EXERCISE GOAL —
Reproduce the data shown below exactly.

-------------------------

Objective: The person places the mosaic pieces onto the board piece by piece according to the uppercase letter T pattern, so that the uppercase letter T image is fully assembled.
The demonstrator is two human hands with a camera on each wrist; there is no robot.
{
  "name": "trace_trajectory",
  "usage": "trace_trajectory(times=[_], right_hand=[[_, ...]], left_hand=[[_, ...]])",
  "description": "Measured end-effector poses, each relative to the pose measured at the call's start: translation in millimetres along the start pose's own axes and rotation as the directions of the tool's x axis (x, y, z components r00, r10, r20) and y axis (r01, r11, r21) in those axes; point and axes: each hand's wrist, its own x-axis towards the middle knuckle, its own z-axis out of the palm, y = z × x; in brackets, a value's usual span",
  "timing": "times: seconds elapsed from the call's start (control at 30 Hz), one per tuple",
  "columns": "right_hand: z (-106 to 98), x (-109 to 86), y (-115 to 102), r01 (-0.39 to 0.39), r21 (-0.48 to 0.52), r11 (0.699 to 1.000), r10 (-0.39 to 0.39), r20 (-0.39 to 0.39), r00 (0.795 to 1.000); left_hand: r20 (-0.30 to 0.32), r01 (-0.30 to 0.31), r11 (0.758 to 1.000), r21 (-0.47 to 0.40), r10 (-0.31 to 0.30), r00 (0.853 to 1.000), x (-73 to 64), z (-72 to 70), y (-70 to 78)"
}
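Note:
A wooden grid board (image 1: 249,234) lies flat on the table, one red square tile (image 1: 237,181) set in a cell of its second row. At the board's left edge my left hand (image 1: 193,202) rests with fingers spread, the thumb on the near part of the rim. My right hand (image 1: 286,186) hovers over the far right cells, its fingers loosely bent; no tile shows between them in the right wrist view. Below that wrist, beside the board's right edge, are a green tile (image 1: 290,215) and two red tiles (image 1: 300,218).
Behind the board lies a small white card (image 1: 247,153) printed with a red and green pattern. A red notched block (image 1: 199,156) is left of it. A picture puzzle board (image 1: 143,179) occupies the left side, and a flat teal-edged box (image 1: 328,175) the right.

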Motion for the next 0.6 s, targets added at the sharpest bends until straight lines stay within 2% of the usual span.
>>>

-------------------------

RESULT —
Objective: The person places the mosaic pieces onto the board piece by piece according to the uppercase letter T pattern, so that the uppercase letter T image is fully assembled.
The demonstrator is two human hands with a camera on each wrist; there is no robot.
{
  "name": "trace_trajectory",
  "usage": "trace_trajectory(times=[_], right_hand=[[_, ...]], left_hand=[[_, ...]])",
  "description": "Measured end-effector poses, each relative to the pose measured at the call's start: translation in millimetres along the start pose's own axes and rotation as the directions of the tool's x axis (x, y, z components r00, r10, r20) and y axis (r01, r11, r21) in those axes; point and axes: each hand's wrist, its own x-axis towards the middle knuckle, its own z-axis out of the palm, y = z × x; in brackets, a value's usual span",
  "timing": "times: seconds elapsed from the call's start (control at 30 Hz), one per tuple",
  "columns": "right_hand: z (-106 to 98), x (-109 to 86), y (-115 to 102), r01 (-0.39 to 0.39), r21 (-0.48 to 0.52), r11 (0.699 to 1.000), r10 (-0.39 to 0.39), r20 (-0.39 to 0.39), r00 (0.795 to 1.000); left_hand: r20 (-0.30 to 0.32), r01 (-0.30 to 0.31), r11 (0.758 to 1.000), r21 (-0.47 to 0.40), r10 (-0.31 to 0.30), r00 (0.853 to 1.000), x (-73 to 64), z (-72 to 70), y (-70 to 78)"
}
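Note:
A wooden grid board (image 1: 249,234) lies flat on the table, one red square tile (image 1: 237,181) set in a cell of its second row. At the board's left edge my left hand (image 1: 193,202) rests with fingers spread, the thumb on the near part of the rim. My right hand (image 1: 286,186) hovers over the far right cells, its fingers loosely bent; no tile shows between them in the right wrist view. Below that wrist, beside the board's right edge, are a green tile (image 1: 290,215) and two red tiles (image 1: 300,218).
Behind the board lies a small white card (image 1: 247,153) printed with a red and green pattern. A red notched block (image 1: 199,156) is left of it. A picture puzzle board (image 1: 143,179) occupies the left side, and a flat teal-edged box (image 1: 328,175) the right.
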
Motion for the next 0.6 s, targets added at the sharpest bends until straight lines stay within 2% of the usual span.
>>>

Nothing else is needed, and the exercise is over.